Skokie residents Jon and Miriam Friedman woke up Friday morning to find their pro-Israel yard signs had been stolen and torn up.
They quickly realized nearly every house with a “We Stand with Israel” yard sign in their neighborhood of Devonshire had been targeted and the signs destroyed.
For many in the neighborhood, which has a large Jewish population, the incident triggered anxieties about safety and brought to mind the violence the Jewish community has experienced in the past.
“We’ve generally been afraid, seeing the rise in antisemitism on social media,” Jon Friedman said. It “felt like a personal attack on us, a very scary thing to be happening in our own homes.”
Footage the Friedmans caught on their doorbell camera showed three people stealing and ripping up the signs at about 3:30 a.m. Many of the stolen signs were scattered on a lawn down the block from the Friedmans’ home.
Annie Warshaw estimated dozens of houses in their neighborhood had signs stolen, although the one in her yard was not taken.
Warshaw said she’s channeling her feelings of rage, sadness and helplessness into action.
“You can feel all your feelings about Palestine, and there’s appropriate ways to do it and there’s appropriate spaces to do it,” she said. “To come on to our private property and say, ‘Nope, your voice is not valid’ … I’m like losing words at this point. It’s just, it’s exhausting.”
As the grandchild of a Holocaust survivor, Warshaw said the intergenerational trauma has in part shaped her Jewish identity. Since the Israel-Hamas War began on Oct. 7, she said she and others in the Jewish community have had an instinctual fear that Jews are no longer safe.
“Every holiday we celebrate is about our resilience, and how, once again, someone tried to kill us, but we persevered,” Warshaw said. “We as a Jewish people are like, ‘Where are we going to be safe?’ And it’s a horrible feeling to hold.”
Brandi Shelton, a spokesperson for the Skokie Police, said the department is investigating the incident as a hate crime. Shelton didn’t specify the exact number of homes targeted, but said eight residential locations had been identified. No arrests have been made.

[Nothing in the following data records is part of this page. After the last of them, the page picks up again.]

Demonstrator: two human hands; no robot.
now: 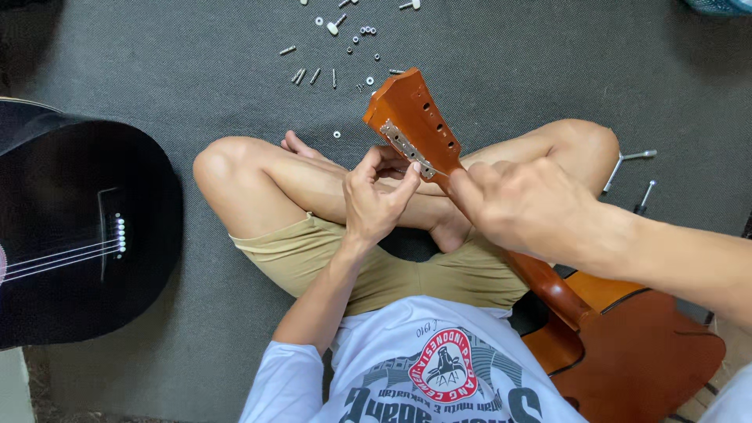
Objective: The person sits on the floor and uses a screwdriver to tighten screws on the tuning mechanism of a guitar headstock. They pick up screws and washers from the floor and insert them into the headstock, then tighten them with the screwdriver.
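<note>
Brown guitar headstock [413,117] raised over the crossed legs, back side up, long axis running from about eleven o'clock at its tip down to five o'clock, where the neck meets the brown guitar body [642,352]. Metal tuner plate [407,147] set along its left edge, empty peg holes beside it. Right hand [525,207] wrapped shut around the neck just below the headstock, at four o'clock from the plate. Left hand [374,192] nearer the plate, at seven o'clock from it, thumb and forefinger pinched together just beside the plate's lower end; whether something small sits between them cannot be told. Further out, at twelve o'clock on the grey carpet [196,70], loose screws and washers [337,47]. At three o'clock, two metal tuning pegs [630,168]. At nine o'clock, a black guitar [74,235] lying flat.
</note>
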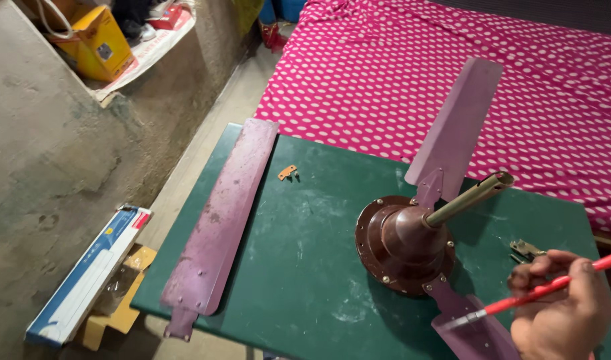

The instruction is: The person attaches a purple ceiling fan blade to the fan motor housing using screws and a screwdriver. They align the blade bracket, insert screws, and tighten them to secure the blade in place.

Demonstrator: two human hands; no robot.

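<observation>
- Right hand (562,310) at lower right, fingers curled, pinching a red screwdriver (539,290); thin red handle runs up-right off the frame edge, clear/metal tip pts down-left.
- Screwdriver tip sits on/just above the near fan blade (469,327), close to where it joins the motor; can't tell if it's actually in a screw.
- Left hand not in view, so can't tell its state.
- Fan motor (404,245): round, glossy dark-brown dome w/ a flat flange, small screws round the rim. Lies in the right half of the table.
- Rod (469,198): hollow brass-coloured tube, sticks out of the motor top, tilted up-right, open end showing.
- Two blades fixed to the motor: the near one, and a far blade (455,130) reaching up-right, over the table edge and above the bed. Both flat, matte mauve metal, dusty.
- Loose blade (220,220): same mauve, long, flat, scuffed and stained, rivets near the wide end. Lies along the table's left edge, well apart from the motor, bracket end hanging over the near corner.
- Table (305,267): dark green top, smudged w/ white scratches.
- Small copper-coloured bracket (287,173) w/ tiny screws beside it, btwn loose blade and motor.
- Metal bracket (524,250) just above the right hand, near the motor.
- Bed (399,73): pink cloth w/ white dots, behind the table.
- Long white-blue box (89,277) on floor at left, against a rough grey wall; yellow box (102,43) top left.
</observation>
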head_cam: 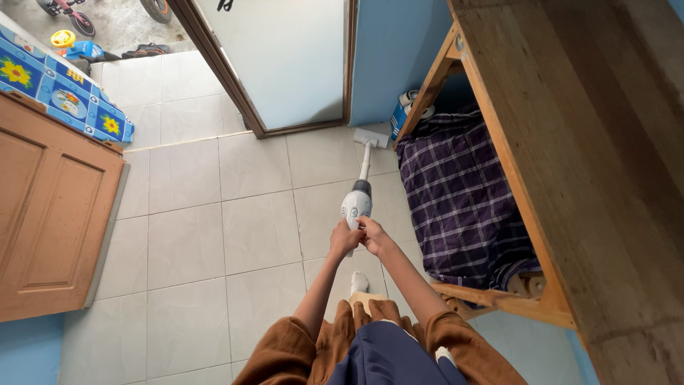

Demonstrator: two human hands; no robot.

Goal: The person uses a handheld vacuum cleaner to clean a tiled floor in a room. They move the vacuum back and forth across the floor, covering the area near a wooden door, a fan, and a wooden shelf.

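Both hands [360, 237] grip vacuum [358, 199] | shelf [513, 214]: plaid cloth [456, 192]

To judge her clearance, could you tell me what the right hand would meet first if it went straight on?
Probably the white stick vacuum that the right hand already grips; depth is unclear.

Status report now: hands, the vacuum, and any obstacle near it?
Left hand and right hand both grip stick vacuum. Floor head on tiles by door corner. Wooden shelf close beside it.

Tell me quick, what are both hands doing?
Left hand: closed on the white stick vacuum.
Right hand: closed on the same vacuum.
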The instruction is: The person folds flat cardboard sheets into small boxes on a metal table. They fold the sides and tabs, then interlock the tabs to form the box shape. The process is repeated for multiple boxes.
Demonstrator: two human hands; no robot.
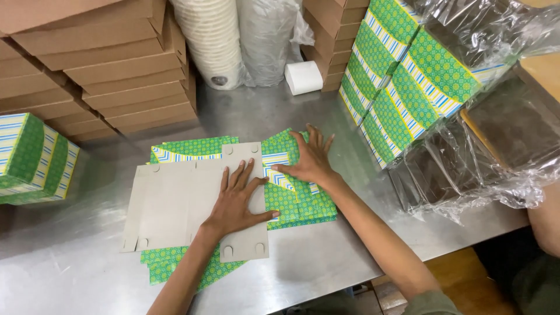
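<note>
A finished green patterned box (35,157) stands at far left. The left hand (236,201) presses, fingers spread flat, on the unfolded grey box blank (169,204) lying on the steel table (70,274). The right hand (309,160), fingers released, folds one printed flap (291,198) inward; remaining flaps look unfolded. Bundled flat blanks (402,93) stand right.

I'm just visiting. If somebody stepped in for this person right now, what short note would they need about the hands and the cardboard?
Left hand: flat, fingers spread, pressing on the grey side of the unfolded box blank.
Right hand: flat on the green patterned flap folded over at the blank's right side.
Neither hand grips anything.
More green flat blanks lie under it on the steel table.
Done: one folded green box stands at the left; wrapped packs of blanks sit at the right.
Left: this blank is mostly flat, only the right flap turned over.
</note>
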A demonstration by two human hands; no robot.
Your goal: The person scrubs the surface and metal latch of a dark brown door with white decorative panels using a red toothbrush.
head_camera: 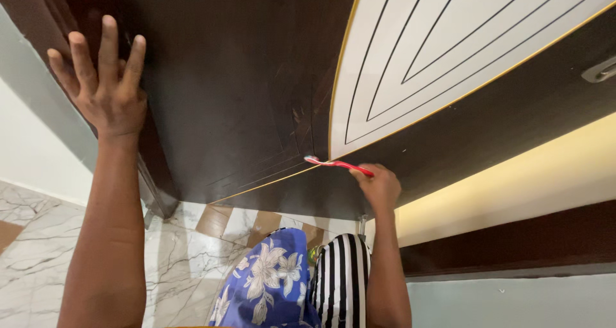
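Observation:
A dark brown door (pixel 244 91) with a white inlay panel (pixel 449 39) edged by a thin gold strip fills the view. My left hand (pixel 106 84) lies flat against the door's left edge, fingers spread. My right hand (pixel 378 187) grips a red toothbrush (pixel 337 164); its bristle head touches the gold strip at the lower corner of the white panel.
A metal door handle (pixel 600 71) shows at the right edge. Below lies a white marble floor (pixel 38 257) with brown tile insets. My knees, in blue floral cloth (pixel 269 283) and black-and-white stripes (pixel 343 283), sit near the door's base. A pale wall (pixel 25 148) stands left.

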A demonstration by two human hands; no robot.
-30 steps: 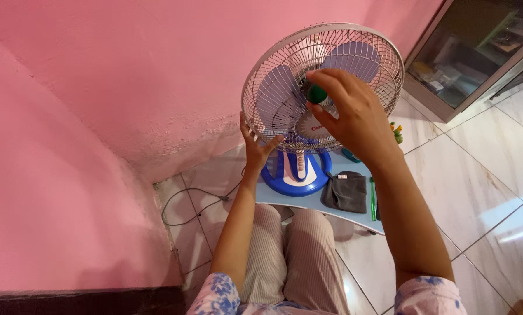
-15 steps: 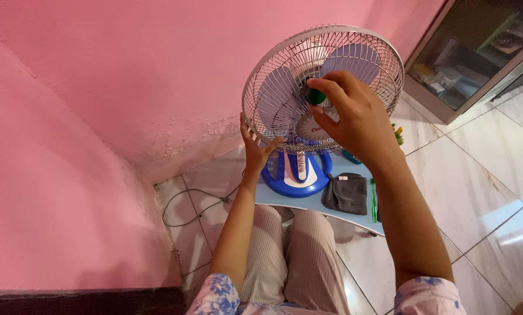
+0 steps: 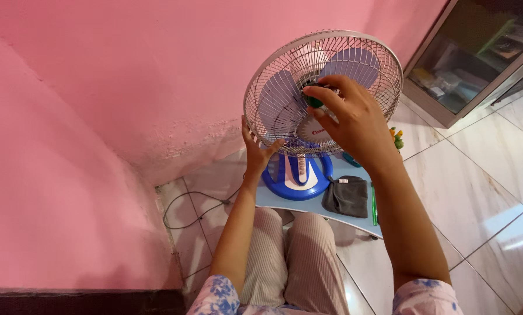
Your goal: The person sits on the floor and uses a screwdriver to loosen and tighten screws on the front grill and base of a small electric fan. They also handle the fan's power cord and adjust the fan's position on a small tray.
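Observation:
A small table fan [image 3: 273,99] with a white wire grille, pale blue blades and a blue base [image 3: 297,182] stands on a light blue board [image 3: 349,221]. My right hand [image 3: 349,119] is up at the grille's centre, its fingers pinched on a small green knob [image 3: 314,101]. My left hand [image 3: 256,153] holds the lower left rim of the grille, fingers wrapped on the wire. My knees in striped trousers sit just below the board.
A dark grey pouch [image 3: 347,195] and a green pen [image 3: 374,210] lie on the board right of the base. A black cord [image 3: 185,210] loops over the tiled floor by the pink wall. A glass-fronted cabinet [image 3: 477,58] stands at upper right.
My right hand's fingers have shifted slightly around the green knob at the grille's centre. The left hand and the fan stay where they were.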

The Friedmans said there was another incident at a private Israeli solidarity event they attended two weeks ago with their son when a woman broke past police barriers and screamed at them.
“She said something along the lines of like, ‘I want to kill your babies, your family.’ And then she said words I had never heard in my life. She said, ‘Hitler was right,’” Jon Friedman said.
Since then, he said they’ve had a hard time sleeping at night.
“The fear we have is, that [antisemitism] just keeps growing,” he said.
Aaron Gavant, whose yard sign was also stolen, said a few weeks ago his children were yelled at in an antisemitic way while walking in the neighborhood.
He still plans to put up a new sign.
“There are other things that Orthodox Jews do in particular that mark our houses. And so it’s not hard to find us, unfortunately, but we also refuse to cower inside and not be seen,” Gavant said.
Rabbi Rachel Marks of Temple Beth Israel in Skokie said she and her family chose to take their sign down shortly after putting it up a few weeks ago because someone drove by and yelled angrily at her husband while in the yard.
She said it was “heartbreaking” to take down their sign, but she feared for her young children.
“Our community can feel the rising temperature in terms of antisemitism,” Marks said.
She also acknowledged the rise in Islamophobia, and said the fears in both communities are something they have in common.
Jon Friedman said he’s teaching his children not to remain silent when hate rises.
“The Jewish people have an amazing way of coming together and becoming stronger together,” Jon Friedman said. “To anyone who feels like they want to silence our voice or tear us down or hate us for who we are, know that whatever you’re doing to us just makes us stronger together and we’re not going to crumble in the face of it.”